Sir John Gladstone
Gladstone
Sir John Gladstone speelde een belangrijke rol in de gang van zaken te Brits Guyana. Op zijn plantage ontstond de Demerara-opstand van 1823 door de slaaf Jack Gladstone die naar hem was vernoemd. Ook was hij verantwoordelijk voor de komst van de eerste contractanten uit India in zijn “Gladstone experiment”. Zonder hem zou er nimmer een Lalla Rookh zijn geweest.
Sir John Gladstone (1764 – 1851) is geboren in Leith, ten noorden van Edinburgh. Hij verhuisde naar Liverpool en onder de naam John Gladstone & Company dreef hij een grote handel met Rusland en India. John Gladstone verdiende een fortuin in de handel in maïs met de Verenigde Staten en katoen met Brazilië.

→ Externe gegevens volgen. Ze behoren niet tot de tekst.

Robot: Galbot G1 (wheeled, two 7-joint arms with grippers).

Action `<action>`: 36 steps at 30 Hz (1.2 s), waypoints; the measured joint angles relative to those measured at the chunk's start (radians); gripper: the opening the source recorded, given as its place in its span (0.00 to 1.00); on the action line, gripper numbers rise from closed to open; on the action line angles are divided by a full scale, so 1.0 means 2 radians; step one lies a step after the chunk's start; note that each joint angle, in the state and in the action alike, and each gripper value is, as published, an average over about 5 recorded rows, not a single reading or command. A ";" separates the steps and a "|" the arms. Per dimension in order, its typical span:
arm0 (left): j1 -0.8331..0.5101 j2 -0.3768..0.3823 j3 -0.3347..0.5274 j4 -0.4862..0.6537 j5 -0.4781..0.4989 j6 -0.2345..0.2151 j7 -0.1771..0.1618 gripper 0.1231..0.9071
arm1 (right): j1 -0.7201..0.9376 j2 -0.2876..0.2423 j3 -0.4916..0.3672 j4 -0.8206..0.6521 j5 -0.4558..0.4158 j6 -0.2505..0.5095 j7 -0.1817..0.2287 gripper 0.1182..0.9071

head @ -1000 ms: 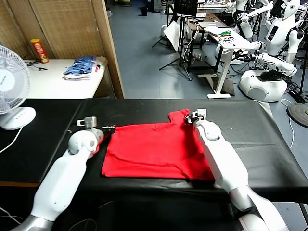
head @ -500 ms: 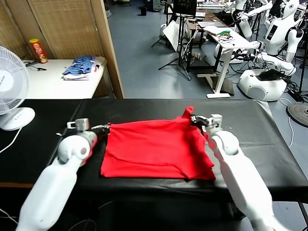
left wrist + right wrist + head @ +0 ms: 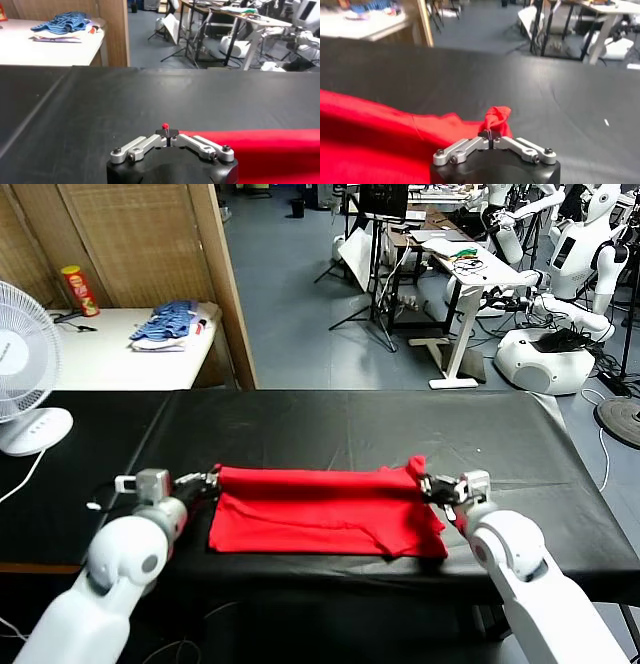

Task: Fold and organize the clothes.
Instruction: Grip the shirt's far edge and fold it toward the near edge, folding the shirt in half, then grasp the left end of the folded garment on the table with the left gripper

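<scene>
Red T-shirt (image 3: 320,509) lies on the black table (image 3: 350,419), its long axis running side to side along the table's near edge. Left gripper (image 3: 212,477) and right gripper (image 3: 428,484) each pinch, fully closed, one end of its raised far fold.

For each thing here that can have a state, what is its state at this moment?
Red T-shirt: partly folded on the black table, far edge lifted and pinched at both corners.
Left tool: shut on the T-shirt's left corner.
Right tool: shut on the T-shirt's right corner.
Fan: upright on the table's left end; running or not, cannot tell.
Blue striped clothing pile: lying on the white side table.
</scene>
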 joint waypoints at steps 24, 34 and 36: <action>0.005 -0.025 -0.006 0.010 -0.001 0.000 0.000 0.86 | 0.012 0.038 0.045 -0.018 -0.025 0.070 0.009 0.86; -0.033 -0.058 0.009 0.080 -0.006 -0.010 0.016 0.85 | 0.040 0.089 0.017 -0.091 -0.056 0.076 0.008 0.82; -0.033 -0.061 0.010 0.090 -0.007 -0.011 0.017 0.79 | 0.040 0.096 0.015 -0.097 -0.059 0.077 0.008 0.77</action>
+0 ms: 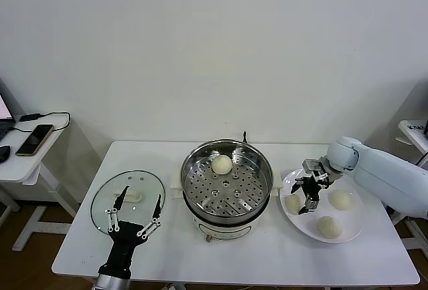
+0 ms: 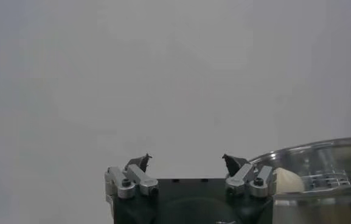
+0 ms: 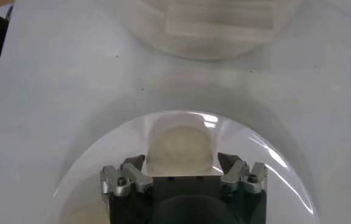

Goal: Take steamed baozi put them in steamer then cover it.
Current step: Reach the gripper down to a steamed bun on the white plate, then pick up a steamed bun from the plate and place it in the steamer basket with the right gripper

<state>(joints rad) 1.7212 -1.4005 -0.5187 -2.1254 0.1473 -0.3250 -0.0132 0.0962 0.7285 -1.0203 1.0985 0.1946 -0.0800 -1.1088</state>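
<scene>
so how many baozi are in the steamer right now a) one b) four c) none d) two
a, a single baozi sits on the perforated tray of the steamer, while three more remain on the white plate by the right end effector.

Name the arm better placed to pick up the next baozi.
Right. The right gripper hangs open over the plate, by a baozi. The left gripper waits open near the cover.
</scene>
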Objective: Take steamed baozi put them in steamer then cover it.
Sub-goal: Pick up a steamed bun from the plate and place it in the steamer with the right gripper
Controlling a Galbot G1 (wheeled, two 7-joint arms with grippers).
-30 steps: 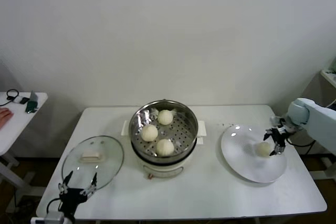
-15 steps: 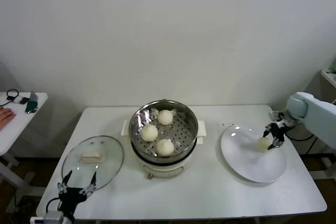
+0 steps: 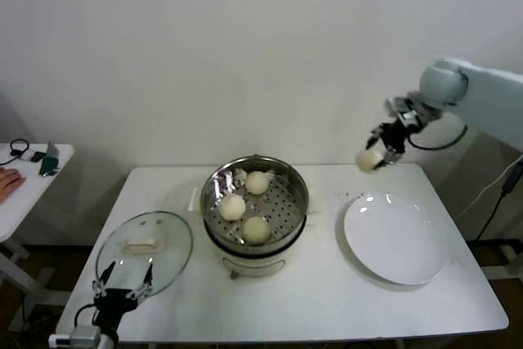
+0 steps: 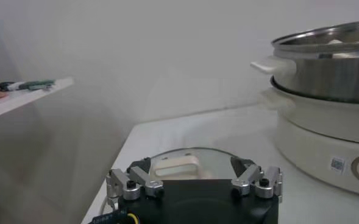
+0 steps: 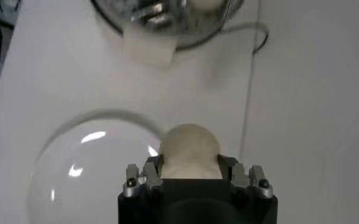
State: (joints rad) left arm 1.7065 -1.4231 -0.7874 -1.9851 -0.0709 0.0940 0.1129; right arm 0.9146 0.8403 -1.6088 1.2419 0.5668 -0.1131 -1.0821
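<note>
The steel steamer (image 3: pixel 214 202) stands mid-table with three off-white baozi (image 3: pixel 257 229) on its perforated tray. My right gripper (image 3: pixel 374 155) is shut on a fourth baozi (image 3: pixel 368 160) and holds it high above the table's far edge, between the steamer and the white plate; the wrist view shows the bun (image 5: pixel 189 148) clamped between the jaws. The glass cover (image 3: pixel 145 248) with its cream handle lies flat on the table left of the steamer. My left gripper (image 3: pixel 122 293) is open and empty, low at the table's front left, just before the cover (image 4: pixel 185 162).
A bare white plate (image 3: pixel 396 239) lies right of the steamer. A small side table (image 3: pixel 24 181) with dark objects and a person's hand stands at the far left. The steamer's white base (image 4: pixel 325 143) shows to one side in the left wrist view.
My right gripper has lifted the baozi off the white plate and carried it up and left toward the steamer. The plate is now bare. The left arm has not moved.
</note>
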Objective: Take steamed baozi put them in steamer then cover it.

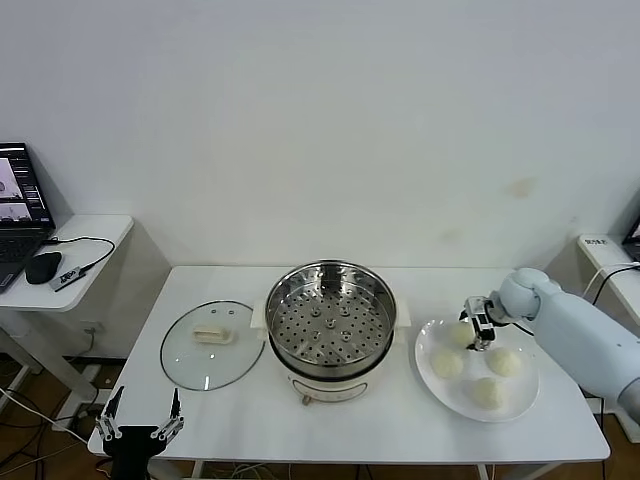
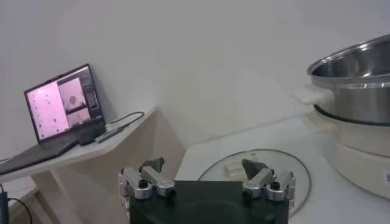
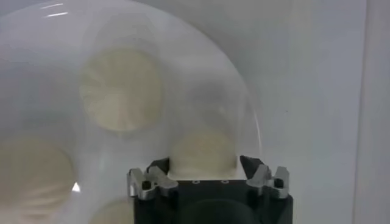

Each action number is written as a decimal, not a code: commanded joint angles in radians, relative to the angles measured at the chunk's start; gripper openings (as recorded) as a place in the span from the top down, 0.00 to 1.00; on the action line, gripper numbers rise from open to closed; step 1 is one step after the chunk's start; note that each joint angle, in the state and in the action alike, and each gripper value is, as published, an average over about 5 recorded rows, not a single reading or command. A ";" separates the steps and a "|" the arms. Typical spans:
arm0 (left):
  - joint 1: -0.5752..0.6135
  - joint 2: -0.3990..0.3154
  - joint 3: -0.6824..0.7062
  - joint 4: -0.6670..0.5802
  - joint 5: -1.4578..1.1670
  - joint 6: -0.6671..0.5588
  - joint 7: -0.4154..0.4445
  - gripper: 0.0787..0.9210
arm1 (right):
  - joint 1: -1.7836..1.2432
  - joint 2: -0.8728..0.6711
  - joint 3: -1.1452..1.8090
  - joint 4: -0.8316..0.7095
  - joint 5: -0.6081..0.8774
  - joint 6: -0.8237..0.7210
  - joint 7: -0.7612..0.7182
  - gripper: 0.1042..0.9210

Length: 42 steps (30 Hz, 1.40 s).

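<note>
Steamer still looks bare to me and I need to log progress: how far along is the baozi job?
Early. Done: nothing; the steamer tray holds no buns, and the cover lies on the table beside it. In hand: the right gripper is down at the plate, its fingers on either side of one baozi. The left gripper waits open off the table's front corner. Left: move all four buns, then cover.

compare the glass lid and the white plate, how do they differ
The glass lid is clear, has a cream bar handle on top and lies left of the steamer; the white plate is opaque, lies to its right and holds four baozi. Both are round and lie flat on the table.
</note>
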 commanded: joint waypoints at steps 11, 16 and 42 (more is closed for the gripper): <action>0.004 0.000 0.000 -0.011 -0.001 0.002 -0.001 0.12 | 0.044 -0.057 -0.028 0.067 0.041 -0.017 -0.022 0.45; 0.000 0.006 0.002 -0.007 -0.009 0.005 0.001 0.12 | 0.161 -0.143 -0.135 0.166 0.135 -0.037 -0.037 0.45; -0.047 0.063 -0.027 0.009 -0.073 0.002 0.000 0.12 | 0.773 0.164 -0.621 0.328 0.601 -0.025 0.099 0.44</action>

Door zijn commerciële activiteiten verwierf hij verschillende grote plantages in Jamaica en Guyana, waar aanvankelijk tot slaaf gemaakte Afrikanen werkte. Hij negeerde het uitgebreide en vernietigende bewijsmateriaal over de realiteit van de slavernij in de Britse en Franse Caraïben, aangeboden door vele schrijvers uit die tijd, zoals zendelingen en andere terugkerende Britten.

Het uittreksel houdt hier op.